Der Berg besaß die Form wahllos übereinander gestapelter Konservendosen und seine Farbe erinnerte Maximilian im vormittäglichen Licht dieses Sommertages an den speckig graublauen Wintermantel seines Großvaters und er staunte nicht schlecht, mit welcher Behendigkeit Charlotte die Nordtour an ihm empor kletterte. Für eine Anfängerin bemerkenswert. Er hatte mit Bedacht diesen Weg ausgewählt. Nichts Spektakuläres - trotzdem nicht ohne Risiko. Kein Touristenweg, aber doch bezwingbar. Sie lächelte und rief "Wann glaubst du, sind wir oben und genießen die Aussicht?"
"Mein Gott, wir haben gut über die Hälfte geschafft. Wenn du das Tempo beibehältst in zwei Stunden, aber der schwierige Teil kommt erst noch. Daher wir es doch länger dauern. Du wirst dich in Geduld üben müssen", antwortete Maximilian und suchte einen Halt für seinen Fuß. Sie lachte und kletterte weiter. Mit Sorge beobachtete er, daß Charlotte sich mehrere Meter über ihm befand.
"Es kommt nicht darauf an, daß du schnell ein paar Meter schaffst, sondern, daß der Weg dich auch bis an die Spitze führt", ermahnte er sie.

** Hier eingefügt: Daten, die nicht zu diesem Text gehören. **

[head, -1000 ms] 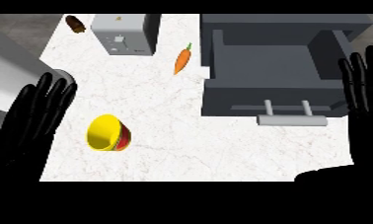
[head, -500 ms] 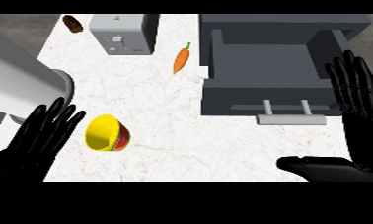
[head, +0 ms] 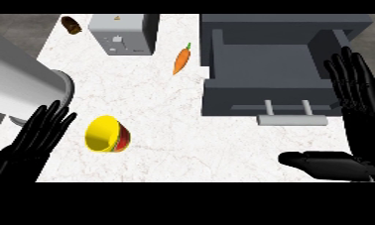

"Ja, ja", schallte es zurück. Maximilian schüttelte den Kopf und erinnerte sich, wie er Charlotte vor zwei Monaten kennengelernt hatte. Beschäftig mit der Auswahl seiner neuen Ausrüstung hatte ihn ein Mädchen angesprochen - Schwarze Haare, braune Augen. Eine doppelbödig-vibrierende Stimme, Charlotte eben. Ach, ja. Da war auch noch Henry, dieser bedauernswerte Junge, den sie in einem Rollstuhl vor sich her schob. Querschnittsgelähmt, die Zunge war am Gaumen fest genäht, die Kiefer verdrahtet und seinen Kopf zierte eine Stahlplatte.
"Es war ein Autounfall", hatte Charlotte erklärt. "Sie müssen wissen, er ist ... er war Ralley- Fahrer. Ich habe ihn begleitet. Ihm die Strecke angesagt, die Kurven und so weiter. Ein rasanter, ein schneller Sport.